··· PROVIDED DATA ···
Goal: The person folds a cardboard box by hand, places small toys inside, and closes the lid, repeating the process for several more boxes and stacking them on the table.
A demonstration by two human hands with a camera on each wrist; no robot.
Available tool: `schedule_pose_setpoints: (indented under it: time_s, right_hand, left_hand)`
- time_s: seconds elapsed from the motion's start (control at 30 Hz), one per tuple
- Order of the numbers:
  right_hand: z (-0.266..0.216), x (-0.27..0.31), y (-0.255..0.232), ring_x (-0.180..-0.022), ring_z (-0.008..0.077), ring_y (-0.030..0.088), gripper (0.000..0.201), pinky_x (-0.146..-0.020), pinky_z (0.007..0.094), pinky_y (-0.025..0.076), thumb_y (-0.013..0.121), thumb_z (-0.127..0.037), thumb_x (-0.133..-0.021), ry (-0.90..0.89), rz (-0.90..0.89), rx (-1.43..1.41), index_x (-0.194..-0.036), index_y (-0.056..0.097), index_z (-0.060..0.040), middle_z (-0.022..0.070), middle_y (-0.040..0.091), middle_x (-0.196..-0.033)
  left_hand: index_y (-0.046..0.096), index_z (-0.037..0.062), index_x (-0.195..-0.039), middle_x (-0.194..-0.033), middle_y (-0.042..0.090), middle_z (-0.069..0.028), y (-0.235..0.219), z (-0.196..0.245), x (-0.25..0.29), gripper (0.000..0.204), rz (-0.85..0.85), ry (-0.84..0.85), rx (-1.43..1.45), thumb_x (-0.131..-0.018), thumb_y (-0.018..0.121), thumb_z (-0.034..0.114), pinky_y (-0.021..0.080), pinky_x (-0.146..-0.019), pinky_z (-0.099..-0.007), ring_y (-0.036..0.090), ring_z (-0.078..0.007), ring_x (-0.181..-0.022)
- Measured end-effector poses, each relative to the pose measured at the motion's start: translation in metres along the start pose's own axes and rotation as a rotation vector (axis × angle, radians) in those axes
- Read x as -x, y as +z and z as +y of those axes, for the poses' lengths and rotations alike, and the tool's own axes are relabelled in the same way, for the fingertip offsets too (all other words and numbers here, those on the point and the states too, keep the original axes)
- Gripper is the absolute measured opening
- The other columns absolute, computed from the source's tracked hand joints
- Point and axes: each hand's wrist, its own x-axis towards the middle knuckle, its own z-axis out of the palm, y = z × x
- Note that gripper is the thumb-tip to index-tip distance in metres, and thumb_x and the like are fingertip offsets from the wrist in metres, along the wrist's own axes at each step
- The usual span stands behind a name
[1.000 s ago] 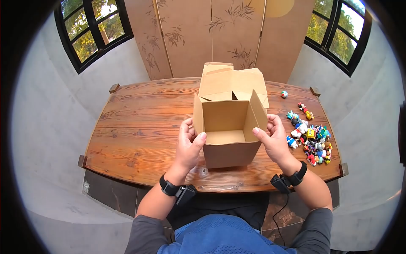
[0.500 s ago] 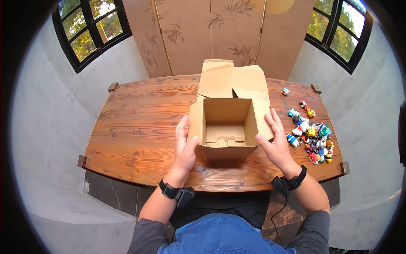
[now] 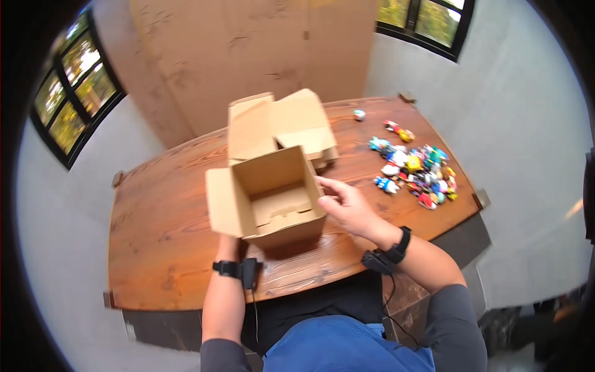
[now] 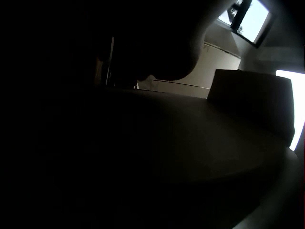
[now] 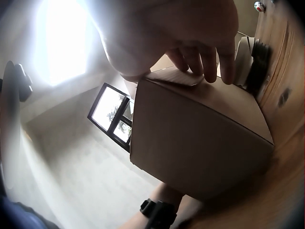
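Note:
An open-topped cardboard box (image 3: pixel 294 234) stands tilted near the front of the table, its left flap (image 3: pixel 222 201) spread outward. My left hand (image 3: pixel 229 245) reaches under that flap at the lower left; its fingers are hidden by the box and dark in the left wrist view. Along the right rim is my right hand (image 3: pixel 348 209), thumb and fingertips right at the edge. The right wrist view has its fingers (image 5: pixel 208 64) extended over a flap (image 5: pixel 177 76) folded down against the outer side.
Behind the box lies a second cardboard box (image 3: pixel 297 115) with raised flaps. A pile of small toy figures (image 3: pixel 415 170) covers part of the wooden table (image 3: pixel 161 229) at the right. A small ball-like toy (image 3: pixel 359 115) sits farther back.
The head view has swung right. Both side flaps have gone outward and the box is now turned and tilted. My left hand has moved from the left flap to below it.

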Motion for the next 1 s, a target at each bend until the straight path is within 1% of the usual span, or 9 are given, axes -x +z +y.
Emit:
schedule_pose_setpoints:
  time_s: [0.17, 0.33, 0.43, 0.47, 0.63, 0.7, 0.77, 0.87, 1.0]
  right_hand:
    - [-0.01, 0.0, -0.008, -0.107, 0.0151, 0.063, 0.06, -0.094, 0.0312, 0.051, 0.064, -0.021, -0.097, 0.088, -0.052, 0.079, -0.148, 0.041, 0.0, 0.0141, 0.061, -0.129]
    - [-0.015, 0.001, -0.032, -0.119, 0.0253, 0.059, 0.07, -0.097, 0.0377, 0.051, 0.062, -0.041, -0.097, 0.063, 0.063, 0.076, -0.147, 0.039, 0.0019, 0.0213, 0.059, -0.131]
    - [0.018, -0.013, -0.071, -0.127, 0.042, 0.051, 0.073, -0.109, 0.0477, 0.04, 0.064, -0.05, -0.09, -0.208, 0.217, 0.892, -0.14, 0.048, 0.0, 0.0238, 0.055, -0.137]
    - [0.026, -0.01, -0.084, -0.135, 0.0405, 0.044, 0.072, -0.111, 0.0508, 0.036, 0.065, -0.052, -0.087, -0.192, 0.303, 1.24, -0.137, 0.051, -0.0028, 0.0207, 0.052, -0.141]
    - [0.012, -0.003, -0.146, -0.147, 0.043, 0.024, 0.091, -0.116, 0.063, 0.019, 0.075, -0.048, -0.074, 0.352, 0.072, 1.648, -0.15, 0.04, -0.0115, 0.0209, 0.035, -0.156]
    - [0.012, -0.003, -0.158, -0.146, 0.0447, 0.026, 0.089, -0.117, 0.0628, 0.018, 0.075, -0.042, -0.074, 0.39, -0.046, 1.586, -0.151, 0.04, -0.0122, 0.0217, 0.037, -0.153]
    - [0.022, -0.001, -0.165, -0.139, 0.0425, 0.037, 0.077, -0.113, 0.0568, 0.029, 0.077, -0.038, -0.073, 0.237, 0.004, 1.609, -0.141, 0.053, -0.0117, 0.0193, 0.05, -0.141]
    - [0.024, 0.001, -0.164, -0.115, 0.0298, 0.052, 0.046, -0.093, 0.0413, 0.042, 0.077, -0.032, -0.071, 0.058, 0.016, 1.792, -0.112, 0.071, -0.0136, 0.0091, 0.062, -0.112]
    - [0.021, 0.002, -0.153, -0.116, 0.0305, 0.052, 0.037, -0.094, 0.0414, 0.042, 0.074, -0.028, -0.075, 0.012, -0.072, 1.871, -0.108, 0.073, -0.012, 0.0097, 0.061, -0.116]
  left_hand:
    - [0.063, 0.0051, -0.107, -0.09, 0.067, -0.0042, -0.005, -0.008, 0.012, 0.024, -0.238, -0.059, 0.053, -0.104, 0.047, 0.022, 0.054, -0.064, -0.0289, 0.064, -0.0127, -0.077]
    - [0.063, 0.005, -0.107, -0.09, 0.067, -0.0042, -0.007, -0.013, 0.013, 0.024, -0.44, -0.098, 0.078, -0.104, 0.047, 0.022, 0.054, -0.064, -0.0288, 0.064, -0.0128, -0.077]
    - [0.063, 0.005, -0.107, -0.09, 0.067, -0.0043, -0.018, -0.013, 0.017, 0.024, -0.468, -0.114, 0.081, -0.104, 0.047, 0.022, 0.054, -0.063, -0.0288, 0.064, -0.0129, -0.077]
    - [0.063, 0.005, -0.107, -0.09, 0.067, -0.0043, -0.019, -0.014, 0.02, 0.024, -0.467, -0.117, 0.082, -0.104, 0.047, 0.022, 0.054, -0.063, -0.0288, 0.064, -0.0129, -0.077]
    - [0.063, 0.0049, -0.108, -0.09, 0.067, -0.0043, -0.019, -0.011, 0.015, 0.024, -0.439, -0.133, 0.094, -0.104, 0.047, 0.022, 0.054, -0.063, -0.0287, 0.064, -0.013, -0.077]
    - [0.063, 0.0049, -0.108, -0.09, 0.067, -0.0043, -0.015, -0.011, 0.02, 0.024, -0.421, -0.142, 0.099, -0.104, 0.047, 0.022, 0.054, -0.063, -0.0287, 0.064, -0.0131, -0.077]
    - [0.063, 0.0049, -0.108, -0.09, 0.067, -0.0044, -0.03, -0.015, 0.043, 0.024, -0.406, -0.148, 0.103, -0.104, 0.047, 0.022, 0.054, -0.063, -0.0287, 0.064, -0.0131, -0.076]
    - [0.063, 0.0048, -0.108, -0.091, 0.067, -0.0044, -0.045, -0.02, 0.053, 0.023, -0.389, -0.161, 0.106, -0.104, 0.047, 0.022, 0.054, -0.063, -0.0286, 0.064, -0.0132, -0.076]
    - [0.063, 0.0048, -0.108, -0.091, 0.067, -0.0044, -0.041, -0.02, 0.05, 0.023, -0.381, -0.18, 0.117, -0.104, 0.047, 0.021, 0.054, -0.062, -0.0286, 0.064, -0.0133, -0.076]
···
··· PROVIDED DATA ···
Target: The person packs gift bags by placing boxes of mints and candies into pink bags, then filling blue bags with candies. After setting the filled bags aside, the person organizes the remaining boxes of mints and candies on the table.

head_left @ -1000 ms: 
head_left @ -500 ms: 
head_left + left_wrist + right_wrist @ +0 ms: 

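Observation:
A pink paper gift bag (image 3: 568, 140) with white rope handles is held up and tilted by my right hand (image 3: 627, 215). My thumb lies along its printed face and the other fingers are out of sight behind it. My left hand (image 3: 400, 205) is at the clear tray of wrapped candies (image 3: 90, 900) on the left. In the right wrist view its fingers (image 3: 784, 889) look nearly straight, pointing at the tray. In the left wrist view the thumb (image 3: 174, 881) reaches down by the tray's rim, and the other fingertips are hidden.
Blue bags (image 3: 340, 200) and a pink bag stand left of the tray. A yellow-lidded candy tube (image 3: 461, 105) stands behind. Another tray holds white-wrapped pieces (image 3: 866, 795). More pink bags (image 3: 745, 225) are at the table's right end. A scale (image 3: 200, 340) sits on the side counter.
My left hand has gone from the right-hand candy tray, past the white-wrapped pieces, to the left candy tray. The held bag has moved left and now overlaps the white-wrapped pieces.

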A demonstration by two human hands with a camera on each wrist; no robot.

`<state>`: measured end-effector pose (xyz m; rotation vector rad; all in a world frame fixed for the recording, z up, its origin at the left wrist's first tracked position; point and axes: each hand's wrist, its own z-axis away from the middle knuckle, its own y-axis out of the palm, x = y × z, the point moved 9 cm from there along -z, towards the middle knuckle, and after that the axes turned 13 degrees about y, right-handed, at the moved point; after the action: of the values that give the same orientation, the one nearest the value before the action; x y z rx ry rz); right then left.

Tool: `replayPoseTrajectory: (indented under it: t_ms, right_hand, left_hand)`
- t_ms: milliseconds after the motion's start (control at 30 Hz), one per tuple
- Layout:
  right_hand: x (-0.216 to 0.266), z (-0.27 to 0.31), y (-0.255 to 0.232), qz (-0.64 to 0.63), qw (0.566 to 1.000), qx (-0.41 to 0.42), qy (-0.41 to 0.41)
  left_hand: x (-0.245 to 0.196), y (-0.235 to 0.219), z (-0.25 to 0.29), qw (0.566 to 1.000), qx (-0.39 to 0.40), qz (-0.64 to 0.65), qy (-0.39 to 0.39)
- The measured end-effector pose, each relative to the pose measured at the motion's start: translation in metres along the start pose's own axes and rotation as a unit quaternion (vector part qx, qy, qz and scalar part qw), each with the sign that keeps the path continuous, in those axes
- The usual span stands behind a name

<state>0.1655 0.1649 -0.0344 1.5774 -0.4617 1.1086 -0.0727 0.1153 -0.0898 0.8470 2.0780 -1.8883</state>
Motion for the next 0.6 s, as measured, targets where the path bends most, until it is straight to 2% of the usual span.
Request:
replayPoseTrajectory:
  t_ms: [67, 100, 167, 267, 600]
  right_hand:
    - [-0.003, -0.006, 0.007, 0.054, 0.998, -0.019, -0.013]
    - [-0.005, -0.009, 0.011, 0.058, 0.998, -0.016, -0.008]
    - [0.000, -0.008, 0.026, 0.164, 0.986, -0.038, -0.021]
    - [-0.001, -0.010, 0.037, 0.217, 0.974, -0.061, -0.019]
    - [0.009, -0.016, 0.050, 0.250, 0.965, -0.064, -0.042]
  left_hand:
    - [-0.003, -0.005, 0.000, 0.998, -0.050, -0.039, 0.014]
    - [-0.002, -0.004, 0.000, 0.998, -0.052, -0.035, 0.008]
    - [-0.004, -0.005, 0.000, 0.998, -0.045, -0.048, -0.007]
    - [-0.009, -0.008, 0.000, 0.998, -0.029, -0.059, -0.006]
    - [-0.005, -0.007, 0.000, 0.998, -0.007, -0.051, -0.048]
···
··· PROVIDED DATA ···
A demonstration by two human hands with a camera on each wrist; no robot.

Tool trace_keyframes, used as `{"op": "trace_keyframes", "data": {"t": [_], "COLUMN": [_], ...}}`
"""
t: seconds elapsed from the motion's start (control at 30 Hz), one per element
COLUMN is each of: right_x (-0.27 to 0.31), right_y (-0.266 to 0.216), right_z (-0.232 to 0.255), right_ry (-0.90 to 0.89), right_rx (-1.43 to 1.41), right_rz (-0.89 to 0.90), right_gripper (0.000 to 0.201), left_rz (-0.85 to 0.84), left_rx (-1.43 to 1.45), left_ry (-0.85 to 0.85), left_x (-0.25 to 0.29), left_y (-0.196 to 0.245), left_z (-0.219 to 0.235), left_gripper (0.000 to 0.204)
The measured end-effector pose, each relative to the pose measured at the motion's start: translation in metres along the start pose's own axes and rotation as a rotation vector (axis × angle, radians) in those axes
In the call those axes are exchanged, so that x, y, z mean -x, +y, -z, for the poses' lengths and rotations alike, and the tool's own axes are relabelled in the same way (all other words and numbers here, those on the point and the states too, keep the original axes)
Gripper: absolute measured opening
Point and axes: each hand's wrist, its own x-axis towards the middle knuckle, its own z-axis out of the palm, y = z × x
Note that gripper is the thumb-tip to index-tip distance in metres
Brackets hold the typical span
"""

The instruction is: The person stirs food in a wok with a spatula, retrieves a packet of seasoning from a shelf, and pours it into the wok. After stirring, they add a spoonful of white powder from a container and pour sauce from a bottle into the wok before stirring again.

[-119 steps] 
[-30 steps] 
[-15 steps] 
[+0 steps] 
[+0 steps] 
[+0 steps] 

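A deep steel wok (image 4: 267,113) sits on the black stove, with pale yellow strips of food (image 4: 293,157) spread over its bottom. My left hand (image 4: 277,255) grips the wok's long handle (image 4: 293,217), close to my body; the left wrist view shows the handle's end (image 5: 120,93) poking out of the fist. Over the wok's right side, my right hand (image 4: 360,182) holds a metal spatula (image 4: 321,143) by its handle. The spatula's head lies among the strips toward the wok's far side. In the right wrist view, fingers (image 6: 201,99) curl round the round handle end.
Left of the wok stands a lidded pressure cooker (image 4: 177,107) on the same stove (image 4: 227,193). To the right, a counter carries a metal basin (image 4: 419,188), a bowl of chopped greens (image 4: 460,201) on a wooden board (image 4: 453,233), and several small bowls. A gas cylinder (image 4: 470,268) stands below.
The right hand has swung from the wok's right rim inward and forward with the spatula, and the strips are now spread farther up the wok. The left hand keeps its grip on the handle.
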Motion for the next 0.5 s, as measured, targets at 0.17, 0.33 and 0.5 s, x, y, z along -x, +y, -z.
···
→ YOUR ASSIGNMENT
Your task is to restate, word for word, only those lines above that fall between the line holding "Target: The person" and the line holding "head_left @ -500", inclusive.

→ ANSWER
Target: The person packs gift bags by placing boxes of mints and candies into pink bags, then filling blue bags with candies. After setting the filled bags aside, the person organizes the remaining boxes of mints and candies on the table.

head_left @ -1000 ms: 
head_left @ -500 ms: 

Nothing further is required of the output.